Susan Neiman referiert Kant's Stufenmodell der Vernunftsentwicklung

Kant, so referiert Susan Neiman, kennt 3 Stufen:

1. Die Kindheit der Vernunft ist dogmatisch. Kleine Kinder etwa neigen dazu, alles was man ihnen erzählt für eine absolute Wahrheit zu nehmen. Sie lernen, dass die eigenen, wachsenden Fähigkeiten irgendwie zu der sie umgebenden Welt passen, die ihnen im Laufe ihrer Entwicklung immer verständlicher wird. Metaphysisch gefasst leben sie in einer Welt, von der sie annehmen, das man mit etwas Zeit und Geduld alles verstehen kann und diese Welt die beste aller möglichen Welten ist.

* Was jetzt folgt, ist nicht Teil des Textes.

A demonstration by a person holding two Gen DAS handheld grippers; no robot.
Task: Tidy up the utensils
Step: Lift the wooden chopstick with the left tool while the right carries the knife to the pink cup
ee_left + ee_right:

2. Die nächste Stufe der Vernunft ist der Skeptizismus. Der Teenager etwa erkennt, dass die Welt nicht so ist, wie sie sein sollte. Die Regeln, die sie lernen, werden fragwürdig und es kann sich sogar die Frage ergeben, ob es so etwas wie Wahrheit oder allgemein gültige Regeln überhaupt existiert. Grenzenloses Vertrauen in die Welt droht in grenzenloses, desillusionertes Misstrauen umzuschlagen. Diese Stufe ist für Kant eine schon reifere Stufe als die, nur immer alles gleich für bare Münze zu nehmen. Sie ist notwendig und wertvoll. Aber sie bedeutet noch keine

3. Mündigkeit. Die erwirbt man durch eine Art Mittelweg: Ungewissheiten müssen anerkannt werden, aber gleichzeitig ist es auch wichtig, sich um Gewissheiten zu bemühen, auch wenn sie vielleicht nie so recht erreicht werden können. Zum Erwachsensein gehört es, Idealen näherzukommen, ohne die Welt wie sie wirklich ist, dabei aus dem Blick zu verlieren.